● About this exercise: Could the data underneath be repeated exactly, in full?

● Supplied material:

============

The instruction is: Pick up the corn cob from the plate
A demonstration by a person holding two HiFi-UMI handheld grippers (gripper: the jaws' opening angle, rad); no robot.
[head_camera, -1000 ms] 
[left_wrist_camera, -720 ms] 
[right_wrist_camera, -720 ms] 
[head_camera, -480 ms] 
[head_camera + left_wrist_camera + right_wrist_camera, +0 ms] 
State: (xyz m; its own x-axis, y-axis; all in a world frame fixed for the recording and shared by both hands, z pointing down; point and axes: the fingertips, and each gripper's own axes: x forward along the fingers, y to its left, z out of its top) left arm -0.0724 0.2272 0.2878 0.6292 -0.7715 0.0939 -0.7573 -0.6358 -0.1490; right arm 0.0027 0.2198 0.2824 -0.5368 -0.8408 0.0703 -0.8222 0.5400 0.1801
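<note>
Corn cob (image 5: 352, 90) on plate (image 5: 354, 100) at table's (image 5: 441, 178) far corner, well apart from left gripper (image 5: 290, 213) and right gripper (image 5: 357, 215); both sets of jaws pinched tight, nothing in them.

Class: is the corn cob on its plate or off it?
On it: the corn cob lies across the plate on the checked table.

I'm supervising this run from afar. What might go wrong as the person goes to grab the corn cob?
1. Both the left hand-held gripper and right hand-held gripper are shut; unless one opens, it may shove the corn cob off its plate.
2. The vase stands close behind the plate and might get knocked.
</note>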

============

● Reply:
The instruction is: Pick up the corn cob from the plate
A demonstration by a person holding two HiFi-UMI handheld grippers (gripper: the jaws' opening angle, rad); no robot.
[head_camera, -1000 ms] 
[left_wrist_camera, -720 ms] 
[right_wrist_camera, -720 ms] 
[head_camera, -480 ms] 
[head_camera + left_wrist_camera + right_wrist_camera, +0 ms] 
State: (xyz m; its own x-axis, y-axis; all in a world frame fixed for the recording and shared by both hands, z pointing down; point and axes: the fingertips, and each gripper's own axes: x forward along the fingers, y to its left, z out of its top) left arm -0.0724 0.2272 0.2878 0.6292 -0.7715 0.0939 -0.7573 -0.6358 -0.1490; right arm 0.0027 0.2198 0.2824 -0.5368 -0.8408 0.0703 -0.8222 0.5400 0.1801
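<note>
Corn cob (image 5: 352, 90) on plate (image 5: 354, 100) at table's (image 5: 441, 178) far corner, well apart from left gripper (image 5: 290, 213) and right gripper (image 5: 357, 215); both sets of jaws pinched tight, nothing in them.

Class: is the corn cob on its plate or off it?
On it: the corn cob lies across the plate on the checked table.

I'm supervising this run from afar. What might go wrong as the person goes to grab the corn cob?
1. Both the left hand-held gripper and right hand-held gripper are shut; unless one opens, it may shove the corn cob off its plate.
2. The vase stands close behind the plate and might get knocked.
</note>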

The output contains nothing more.